Archive for the 'Financial Tools' Category

Financial Wellness for 2010 & Beyond – The Decade of Roth Savings Plans

A real change over the next decade could be a massive reconsideration of tax deferred savings plans. Exemplifying this shift, the new 2010 Roth IRA conversion rules seem to be getting lots of press and stirring widespread investor interest. So what’s behind the buzz?

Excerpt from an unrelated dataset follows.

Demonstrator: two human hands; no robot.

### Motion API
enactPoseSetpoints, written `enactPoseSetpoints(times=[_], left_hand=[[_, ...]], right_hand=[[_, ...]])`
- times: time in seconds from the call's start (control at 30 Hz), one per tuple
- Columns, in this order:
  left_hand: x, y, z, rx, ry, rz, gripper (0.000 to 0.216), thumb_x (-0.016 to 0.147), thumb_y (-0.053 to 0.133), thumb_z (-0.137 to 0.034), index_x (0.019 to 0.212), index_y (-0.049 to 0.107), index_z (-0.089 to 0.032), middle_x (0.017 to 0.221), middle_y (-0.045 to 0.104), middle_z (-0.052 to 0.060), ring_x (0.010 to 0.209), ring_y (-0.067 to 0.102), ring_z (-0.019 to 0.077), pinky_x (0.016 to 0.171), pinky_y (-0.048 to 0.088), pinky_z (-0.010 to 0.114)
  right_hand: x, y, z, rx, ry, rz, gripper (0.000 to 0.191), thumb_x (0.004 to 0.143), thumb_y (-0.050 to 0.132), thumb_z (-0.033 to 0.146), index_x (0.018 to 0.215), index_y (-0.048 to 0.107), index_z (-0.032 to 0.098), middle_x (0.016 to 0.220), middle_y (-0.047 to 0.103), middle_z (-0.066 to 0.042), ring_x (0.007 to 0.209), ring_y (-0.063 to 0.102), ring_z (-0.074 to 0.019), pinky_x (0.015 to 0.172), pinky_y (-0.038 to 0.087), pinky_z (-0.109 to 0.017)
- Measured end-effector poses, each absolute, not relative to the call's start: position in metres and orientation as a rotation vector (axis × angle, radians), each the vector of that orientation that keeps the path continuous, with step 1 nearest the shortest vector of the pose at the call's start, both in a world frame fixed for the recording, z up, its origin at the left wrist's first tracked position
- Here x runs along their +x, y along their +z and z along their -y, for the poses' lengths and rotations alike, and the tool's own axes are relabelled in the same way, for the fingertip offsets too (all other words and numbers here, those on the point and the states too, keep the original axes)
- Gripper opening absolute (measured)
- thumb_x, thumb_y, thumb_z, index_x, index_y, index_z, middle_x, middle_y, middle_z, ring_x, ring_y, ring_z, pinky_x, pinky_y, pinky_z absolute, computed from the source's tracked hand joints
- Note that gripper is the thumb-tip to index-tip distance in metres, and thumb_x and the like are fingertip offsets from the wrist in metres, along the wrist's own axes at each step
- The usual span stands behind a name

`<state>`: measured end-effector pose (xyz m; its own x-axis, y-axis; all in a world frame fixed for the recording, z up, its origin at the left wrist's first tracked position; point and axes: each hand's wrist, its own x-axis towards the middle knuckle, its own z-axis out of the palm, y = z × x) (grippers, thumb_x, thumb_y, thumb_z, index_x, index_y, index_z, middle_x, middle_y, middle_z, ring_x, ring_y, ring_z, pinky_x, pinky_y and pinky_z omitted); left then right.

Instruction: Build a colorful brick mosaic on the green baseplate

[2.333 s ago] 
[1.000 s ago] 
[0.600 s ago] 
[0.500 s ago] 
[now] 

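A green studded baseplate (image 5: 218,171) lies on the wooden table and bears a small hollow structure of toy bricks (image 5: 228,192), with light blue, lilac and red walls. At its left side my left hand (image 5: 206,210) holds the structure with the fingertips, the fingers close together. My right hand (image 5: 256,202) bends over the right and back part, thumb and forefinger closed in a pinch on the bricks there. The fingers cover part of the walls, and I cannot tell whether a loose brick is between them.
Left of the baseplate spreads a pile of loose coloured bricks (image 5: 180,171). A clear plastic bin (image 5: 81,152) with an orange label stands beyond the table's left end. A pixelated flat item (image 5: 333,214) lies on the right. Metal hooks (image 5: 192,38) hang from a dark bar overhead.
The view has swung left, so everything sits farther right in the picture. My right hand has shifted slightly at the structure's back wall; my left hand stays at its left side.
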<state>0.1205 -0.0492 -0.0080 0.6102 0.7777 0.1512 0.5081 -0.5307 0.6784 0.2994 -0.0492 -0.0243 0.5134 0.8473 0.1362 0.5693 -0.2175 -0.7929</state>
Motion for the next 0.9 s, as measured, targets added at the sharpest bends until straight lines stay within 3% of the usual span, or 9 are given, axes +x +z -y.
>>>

In our September 09’ blog, “Rethinking the 401(k) Pitch”  , we underscored how the tax landscape had changed since IRA’s were introduced in the early 80’s.  We recounted that federal income tax brackets reached as high as 70% when 401(k)’s and IRA’s were introduced and it made perfect sense to shield everything we could from the taxman and bank on taking the money out at lower tax rates in the future

For the following 30 years, the retirement planning community coached us to maximize tax deferral benefits of the 401(k). But over those same 30 years, tax rates moved steadily downward. Currently the top federal rate is 35%, which is historically very reasonable. However, with the current out of control budget deficits and government spending, this trend may very well start to move the other way. Translation…we seem to be on a collision course toward higher taxes.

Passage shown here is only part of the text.